STAT-S 481 Topics in Applied Statistics (3 cr.) P: Consent of instructor. Careful study of a statistical topic from an applied perspective. May be repeated with different topics for a maximum of 12 credit hours.
STAT-S 482 Topics in Mathematical Statistics (3 cr.) P: Consent of instructor. Careful study of a statistical topic from a theoretical perspective. May be repeated with different topics for a maximum of 12 credit hours.
STAT-X 473 Internship in Statistical Consulting (1-3 cr.) P: STAT-S 490 or STAT-X 498; and consent of the Director of Undergraduate Studies. One-semester internship at the Indiana Statistical Consulting Center (ISCC). Students work on actual consulting problems under the direct supervision of professional statisticians. S/F grading. Credit given for only one of STAT-X 473 or STAT-S 492.
STAT-X 490 Readings in Statistics (1-3 cr.) P: Consent of instructor. Supervised reading of a topic in statistics. May be repeated with different topics for a maximum of 12 credit hours in STAT-X 490 and STAT-S 495.

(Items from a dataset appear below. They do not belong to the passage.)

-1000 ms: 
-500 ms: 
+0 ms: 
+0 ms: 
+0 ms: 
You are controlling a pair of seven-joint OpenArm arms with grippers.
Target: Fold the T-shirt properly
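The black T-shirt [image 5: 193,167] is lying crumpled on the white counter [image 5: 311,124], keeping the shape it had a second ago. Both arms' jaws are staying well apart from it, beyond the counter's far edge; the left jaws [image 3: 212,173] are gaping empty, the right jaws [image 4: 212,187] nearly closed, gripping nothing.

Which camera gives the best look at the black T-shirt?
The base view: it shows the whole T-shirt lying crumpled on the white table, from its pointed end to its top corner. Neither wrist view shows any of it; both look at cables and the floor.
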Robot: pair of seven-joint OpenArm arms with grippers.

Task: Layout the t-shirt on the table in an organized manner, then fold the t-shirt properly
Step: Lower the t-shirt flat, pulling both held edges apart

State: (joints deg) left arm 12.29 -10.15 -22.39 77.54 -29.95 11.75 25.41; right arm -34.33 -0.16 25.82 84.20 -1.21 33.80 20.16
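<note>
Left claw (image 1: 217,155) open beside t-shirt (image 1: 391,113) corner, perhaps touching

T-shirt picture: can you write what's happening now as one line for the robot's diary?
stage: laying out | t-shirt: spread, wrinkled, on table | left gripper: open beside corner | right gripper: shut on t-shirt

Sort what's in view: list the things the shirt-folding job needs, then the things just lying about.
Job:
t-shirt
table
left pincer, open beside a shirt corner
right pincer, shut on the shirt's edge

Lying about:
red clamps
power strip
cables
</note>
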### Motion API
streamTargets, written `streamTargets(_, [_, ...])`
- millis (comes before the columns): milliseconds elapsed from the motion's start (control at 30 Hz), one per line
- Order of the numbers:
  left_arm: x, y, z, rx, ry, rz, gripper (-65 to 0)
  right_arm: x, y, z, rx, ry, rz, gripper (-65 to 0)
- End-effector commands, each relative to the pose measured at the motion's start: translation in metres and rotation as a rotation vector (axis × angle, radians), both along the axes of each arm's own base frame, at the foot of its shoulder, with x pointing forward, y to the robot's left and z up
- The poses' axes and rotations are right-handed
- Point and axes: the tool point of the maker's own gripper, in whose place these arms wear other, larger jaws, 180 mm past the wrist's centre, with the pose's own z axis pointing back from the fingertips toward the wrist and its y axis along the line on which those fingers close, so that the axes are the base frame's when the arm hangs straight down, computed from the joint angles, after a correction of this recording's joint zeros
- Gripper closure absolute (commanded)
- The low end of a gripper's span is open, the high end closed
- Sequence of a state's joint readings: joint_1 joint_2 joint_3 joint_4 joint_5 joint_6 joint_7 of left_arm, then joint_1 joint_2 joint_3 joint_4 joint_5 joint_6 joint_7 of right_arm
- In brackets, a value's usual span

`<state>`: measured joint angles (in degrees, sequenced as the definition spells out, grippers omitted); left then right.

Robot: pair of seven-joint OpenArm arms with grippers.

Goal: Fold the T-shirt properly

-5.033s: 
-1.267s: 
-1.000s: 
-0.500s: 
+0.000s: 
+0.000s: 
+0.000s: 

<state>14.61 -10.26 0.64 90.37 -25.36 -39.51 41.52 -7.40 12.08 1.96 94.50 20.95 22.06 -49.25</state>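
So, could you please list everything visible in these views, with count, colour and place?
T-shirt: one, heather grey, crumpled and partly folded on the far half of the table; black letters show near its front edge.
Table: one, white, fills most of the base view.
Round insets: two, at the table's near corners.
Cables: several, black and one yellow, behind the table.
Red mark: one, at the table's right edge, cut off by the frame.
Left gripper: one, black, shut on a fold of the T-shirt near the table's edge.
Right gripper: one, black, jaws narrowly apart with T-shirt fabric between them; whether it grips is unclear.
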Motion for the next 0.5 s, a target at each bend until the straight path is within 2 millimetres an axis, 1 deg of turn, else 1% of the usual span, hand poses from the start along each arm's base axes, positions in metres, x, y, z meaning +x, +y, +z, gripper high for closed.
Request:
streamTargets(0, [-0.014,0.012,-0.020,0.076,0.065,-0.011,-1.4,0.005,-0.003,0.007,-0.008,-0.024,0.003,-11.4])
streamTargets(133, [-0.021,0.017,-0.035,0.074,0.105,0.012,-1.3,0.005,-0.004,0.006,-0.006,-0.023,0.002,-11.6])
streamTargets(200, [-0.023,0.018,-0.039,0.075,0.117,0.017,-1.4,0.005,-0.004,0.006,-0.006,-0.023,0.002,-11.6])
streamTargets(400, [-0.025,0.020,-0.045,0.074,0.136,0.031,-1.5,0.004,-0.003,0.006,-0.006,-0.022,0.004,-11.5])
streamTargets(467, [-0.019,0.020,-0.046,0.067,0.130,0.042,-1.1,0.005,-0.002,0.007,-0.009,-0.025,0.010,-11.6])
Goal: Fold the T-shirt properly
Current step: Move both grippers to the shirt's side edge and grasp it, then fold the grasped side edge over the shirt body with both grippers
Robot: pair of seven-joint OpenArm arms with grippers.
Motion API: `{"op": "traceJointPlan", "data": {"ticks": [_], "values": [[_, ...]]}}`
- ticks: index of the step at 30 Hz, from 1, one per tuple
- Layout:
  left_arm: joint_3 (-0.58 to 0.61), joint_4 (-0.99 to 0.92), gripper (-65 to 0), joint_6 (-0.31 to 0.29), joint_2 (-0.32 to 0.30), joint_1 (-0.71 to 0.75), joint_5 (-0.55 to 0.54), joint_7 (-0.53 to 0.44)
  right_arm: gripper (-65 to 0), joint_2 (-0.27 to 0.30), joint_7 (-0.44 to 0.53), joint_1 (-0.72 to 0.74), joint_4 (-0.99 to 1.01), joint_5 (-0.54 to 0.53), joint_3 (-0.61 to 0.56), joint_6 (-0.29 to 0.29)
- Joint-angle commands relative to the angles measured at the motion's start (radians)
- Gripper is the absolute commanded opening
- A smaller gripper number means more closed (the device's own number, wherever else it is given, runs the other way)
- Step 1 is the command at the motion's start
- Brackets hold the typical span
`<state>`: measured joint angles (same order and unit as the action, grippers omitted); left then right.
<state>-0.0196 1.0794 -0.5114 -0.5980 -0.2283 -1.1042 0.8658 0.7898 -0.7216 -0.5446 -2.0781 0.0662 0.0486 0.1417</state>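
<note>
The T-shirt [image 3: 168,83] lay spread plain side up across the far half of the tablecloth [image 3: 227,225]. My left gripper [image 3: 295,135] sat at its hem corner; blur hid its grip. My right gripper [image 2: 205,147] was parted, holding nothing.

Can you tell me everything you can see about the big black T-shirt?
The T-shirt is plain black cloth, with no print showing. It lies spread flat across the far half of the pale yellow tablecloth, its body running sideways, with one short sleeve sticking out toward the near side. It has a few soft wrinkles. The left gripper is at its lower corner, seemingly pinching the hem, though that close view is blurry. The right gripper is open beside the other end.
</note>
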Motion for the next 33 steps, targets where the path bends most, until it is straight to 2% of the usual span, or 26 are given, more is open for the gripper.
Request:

STAT-X 498 Statistical Consulting (4 cr.) P: Consent of instructor. Development of effective consulting skills, including the conduct of consulting sessions, collaborative problem-solving, using professional resources, and preparing verbal and written reports. Interactions with clients will be coordinated by the Indiana Statistical Consulting Center. Credit given for only one of STAT-X 498 or STAT-S 490.